正反対なのに、不思議なことに、彼の姿はすぐにあたしの目を惹いた。
それは、「はつこい」というものだった。

学校が終わると、大きな玄関の靴箱の前に座って、のろのろと靴を履くフリをしながら、こまちゃんを待ってみたりする。
その時間は、むねがちょっとトクトクしていて、
待ちわびたこまちゃんの姿が見えると嬉しいような、困ったような、
どうしていいかわからなくなる不思議な感覚におそわれた。

こまちゃんとは普通に話もするし、遊びもする。
だけど、『好き』って気持ちは、絶対に絶対にバレたくなかった。
だって、もう遊んでくれなくなると困るから。
気まずいのって、いやぁよね。

だから、「一緒に帰ろ」という一言がどうしても言えなくて、靴をのろのろと履きながら、こまちゃんが帰るタイミングで一緒に玄関を出る。
他の男子とふざけ合って笑いながら帰っていくこまちゃんの背中を眺めながら、少し後ろから距離を保って歩いていた。
うつむいているように見せかけた視線の端っこに、そうっとこまちゃんの横顔を映しながら。それは、同級生の「カラカイ」から自分を守る方法のひとつだった。(小学生は時に残酷だ。
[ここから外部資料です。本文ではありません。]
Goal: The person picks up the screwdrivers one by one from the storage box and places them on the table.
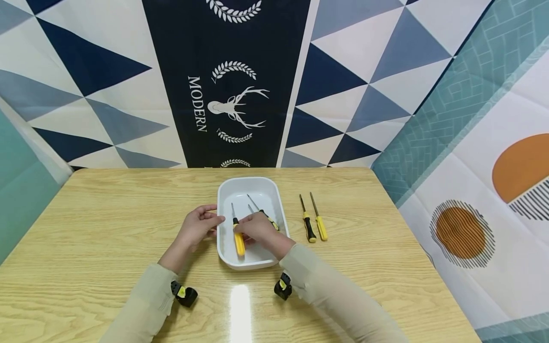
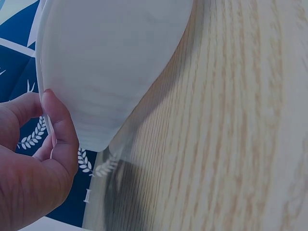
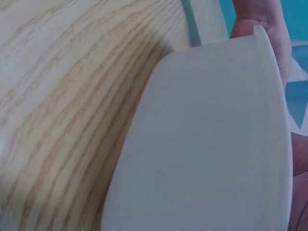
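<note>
A white plastic tray (image 1: 250,186) stands on the table. My left hand (image 1: 198,225) pinches its left rim, and the left wrist view shows thumb and fingers of that hand (image 2: 48,159) on either side of the edge. Inside the tray, my right hand (image 1: 257,227) holds a screwdriver (image 1: 239,243) with a yellow and black handle, its shaft toward the far end. Another screwdriver (image 1: 256,204) lies to its right, and a further shaft (image 1: 250,208) shows beside it, partly hidden by the hand. In the right wrist view the tray's wall (image 3: 207,134) hides most of the right hand.
Right of the tray, two more screwdrivers lie on the wooden table (image 1: 128,224): one with a black and yellow handle (image 1: 308,227), one with an all-yellow handle (image 1: 321,228). A patterned cloth (image 1: 231,143) hangs behind the table's far edge.
</note>
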The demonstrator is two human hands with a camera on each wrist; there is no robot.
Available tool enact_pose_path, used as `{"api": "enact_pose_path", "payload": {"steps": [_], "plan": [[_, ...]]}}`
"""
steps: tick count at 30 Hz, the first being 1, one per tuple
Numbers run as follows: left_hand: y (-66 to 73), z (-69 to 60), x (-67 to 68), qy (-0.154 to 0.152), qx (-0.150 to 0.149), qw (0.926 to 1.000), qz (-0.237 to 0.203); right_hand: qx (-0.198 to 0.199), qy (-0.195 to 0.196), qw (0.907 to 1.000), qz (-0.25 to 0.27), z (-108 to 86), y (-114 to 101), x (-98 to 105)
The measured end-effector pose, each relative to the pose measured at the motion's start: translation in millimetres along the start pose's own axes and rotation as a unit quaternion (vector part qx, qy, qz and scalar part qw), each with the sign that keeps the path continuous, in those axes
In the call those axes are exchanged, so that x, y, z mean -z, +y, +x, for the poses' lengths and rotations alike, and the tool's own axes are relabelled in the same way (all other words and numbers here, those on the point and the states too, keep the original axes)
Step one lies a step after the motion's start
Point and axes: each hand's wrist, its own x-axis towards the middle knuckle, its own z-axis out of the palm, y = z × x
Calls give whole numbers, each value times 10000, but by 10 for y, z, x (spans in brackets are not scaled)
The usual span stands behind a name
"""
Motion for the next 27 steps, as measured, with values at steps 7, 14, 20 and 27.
{"api": "enact_pose_path", "payload": {"steps": [7, 14, 20, 27], "plan": [[-8, -11, -13, -17, 28, 10000, -16, -29, -1, 9999, 110, -21, -14, 55], [-16, -9, -11, -23, 72, 10000, 28, -24, 0, 9998, 204, -42, -14, 85], [8, 2, -4, -89, 54, 9999, 73, -95, 57, 9998, 138, -54, -65, 130], [38, -9, 25, -149, 97, 9998, 84, -52, 28, 9998, 199, -62, -108, 206]]}}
)

『あいつ駒井のこと好きなんだぜ~』とかいうくだらない小さなカラカイに『だって好きなんだもん』とパシっと言い返して平然とするような強さはまだ持ち合わせておらず、ただ恥ずかしくて傷ついてしまえるほど、その時のあたしのココロは十分、子どもだった。

帰り道の2人の距離感は、「安全保障」みたいなものだった。
あたしはその距離を慎重に、慎重に保っていた。
誰にも気づかれないように。
こまちゃんには、絶対に知られないように。

帰り道、こまちゃんの背中を眺めるのが好きだった。
細く伸びる足も腕も、透き通った白い肌も、栗色の細い猫っ毛も、どこもかしこもとても華奢な雰囲気で全体的にはかなげなのに、背筋だけは軸がしゃんとしていて、男の子!って言う感じがとても好ましかった。
「心がまっすぐな人は、背筋もまっすぐなのよ」って、
お母さんが言っていたのを思い出して、また見惚れたりなんかして。

学校の帰り道には小さな川があって、
それをまたぐトンネルがあって、
こまちゃんはその手前の小道を曲がっておうちに向かって行ってしまう。
帰る方向が違うので、そこまでの道のりがあたしにとって一日の中でこまちゃんを見納める最後の瞬間だった。
『こまちゃん、ばいばい』
心の中で呟いて、そっと手を振って小走り加減に自分の家に向かう道を走った。その瞬間から、また明日会えることが楽しみとなる。
そんな小さな幸せで繋がりゆく穏やかな日々。
恋をしていた。とても切実で、可愛い恋だった。